BRIEF – With the line containing "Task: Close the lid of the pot" as the final line, restate exactly every line of the data below from the first one onward, and copy no pictures.

[Items from a dataset]
▶

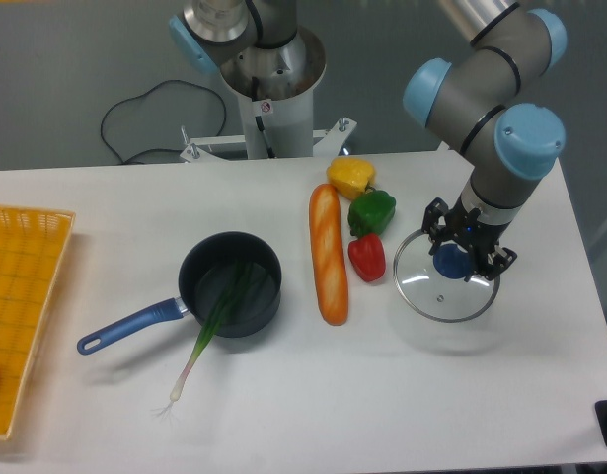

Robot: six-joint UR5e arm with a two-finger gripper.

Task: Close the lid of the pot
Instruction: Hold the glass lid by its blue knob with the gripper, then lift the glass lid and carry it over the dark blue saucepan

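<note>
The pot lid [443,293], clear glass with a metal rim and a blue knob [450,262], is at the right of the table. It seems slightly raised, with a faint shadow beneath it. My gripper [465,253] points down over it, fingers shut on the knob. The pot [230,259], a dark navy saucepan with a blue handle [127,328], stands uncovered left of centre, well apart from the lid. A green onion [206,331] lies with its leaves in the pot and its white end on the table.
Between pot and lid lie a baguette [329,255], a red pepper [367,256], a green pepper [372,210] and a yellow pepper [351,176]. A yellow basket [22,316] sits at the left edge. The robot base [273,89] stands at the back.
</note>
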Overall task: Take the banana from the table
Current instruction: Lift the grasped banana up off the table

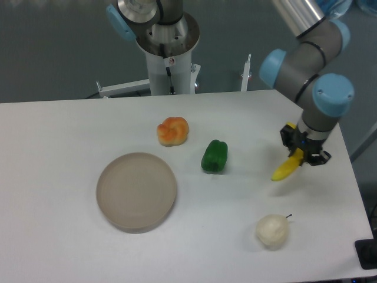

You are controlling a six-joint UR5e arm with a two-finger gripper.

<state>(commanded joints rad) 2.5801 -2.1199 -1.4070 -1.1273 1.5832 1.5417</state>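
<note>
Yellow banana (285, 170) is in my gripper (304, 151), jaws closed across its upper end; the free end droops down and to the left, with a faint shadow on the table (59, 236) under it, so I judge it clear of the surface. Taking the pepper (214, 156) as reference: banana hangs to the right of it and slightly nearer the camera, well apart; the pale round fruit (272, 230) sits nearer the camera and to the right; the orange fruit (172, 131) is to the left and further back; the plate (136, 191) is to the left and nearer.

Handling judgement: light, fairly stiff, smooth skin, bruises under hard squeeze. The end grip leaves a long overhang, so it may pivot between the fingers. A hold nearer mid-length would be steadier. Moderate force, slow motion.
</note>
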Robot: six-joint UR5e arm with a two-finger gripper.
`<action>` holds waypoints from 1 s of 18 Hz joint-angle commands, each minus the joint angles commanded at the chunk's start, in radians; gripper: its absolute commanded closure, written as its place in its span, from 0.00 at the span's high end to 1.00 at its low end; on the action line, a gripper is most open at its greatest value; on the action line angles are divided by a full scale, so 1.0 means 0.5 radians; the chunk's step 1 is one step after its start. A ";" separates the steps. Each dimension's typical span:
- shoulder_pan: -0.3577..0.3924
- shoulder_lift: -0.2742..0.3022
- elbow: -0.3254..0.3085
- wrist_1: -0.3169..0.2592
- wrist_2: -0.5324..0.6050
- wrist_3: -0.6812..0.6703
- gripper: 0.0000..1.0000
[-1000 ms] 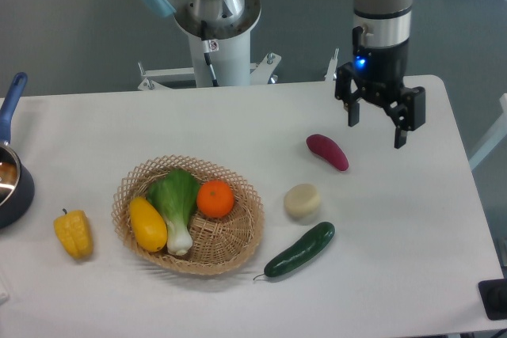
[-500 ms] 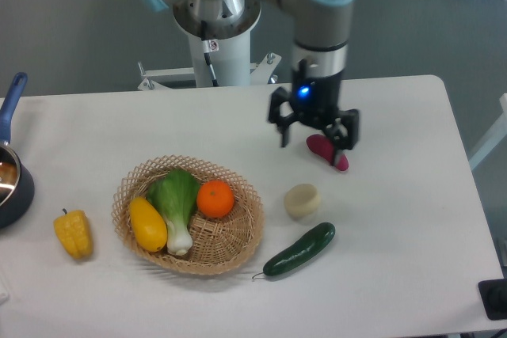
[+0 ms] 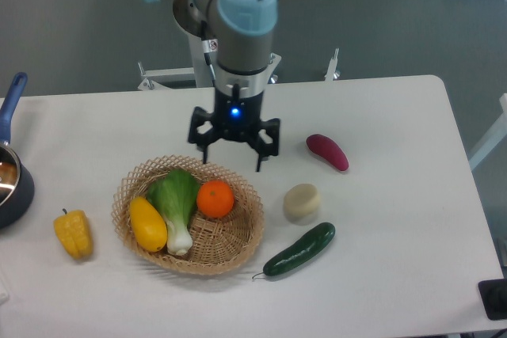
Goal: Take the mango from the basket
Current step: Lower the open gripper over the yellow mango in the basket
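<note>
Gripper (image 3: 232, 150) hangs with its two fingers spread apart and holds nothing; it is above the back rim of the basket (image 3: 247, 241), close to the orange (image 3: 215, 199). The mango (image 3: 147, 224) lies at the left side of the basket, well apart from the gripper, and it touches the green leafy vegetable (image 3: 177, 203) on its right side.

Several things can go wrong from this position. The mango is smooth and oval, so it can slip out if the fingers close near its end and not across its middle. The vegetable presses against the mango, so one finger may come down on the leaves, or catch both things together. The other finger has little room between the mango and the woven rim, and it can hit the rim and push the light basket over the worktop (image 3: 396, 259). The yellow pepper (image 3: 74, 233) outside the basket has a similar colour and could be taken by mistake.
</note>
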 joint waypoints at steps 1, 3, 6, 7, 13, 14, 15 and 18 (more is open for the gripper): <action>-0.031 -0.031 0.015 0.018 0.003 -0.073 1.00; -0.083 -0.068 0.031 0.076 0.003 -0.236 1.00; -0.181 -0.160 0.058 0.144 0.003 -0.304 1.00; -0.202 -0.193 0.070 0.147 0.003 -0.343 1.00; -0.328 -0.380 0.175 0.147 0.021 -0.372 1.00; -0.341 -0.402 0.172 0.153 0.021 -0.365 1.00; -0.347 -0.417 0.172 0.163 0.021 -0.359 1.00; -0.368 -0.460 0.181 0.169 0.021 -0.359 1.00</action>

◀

RESPONSE TO THIS TASK –
Robot: six-joint UR5e arm with a two-finger gripper.

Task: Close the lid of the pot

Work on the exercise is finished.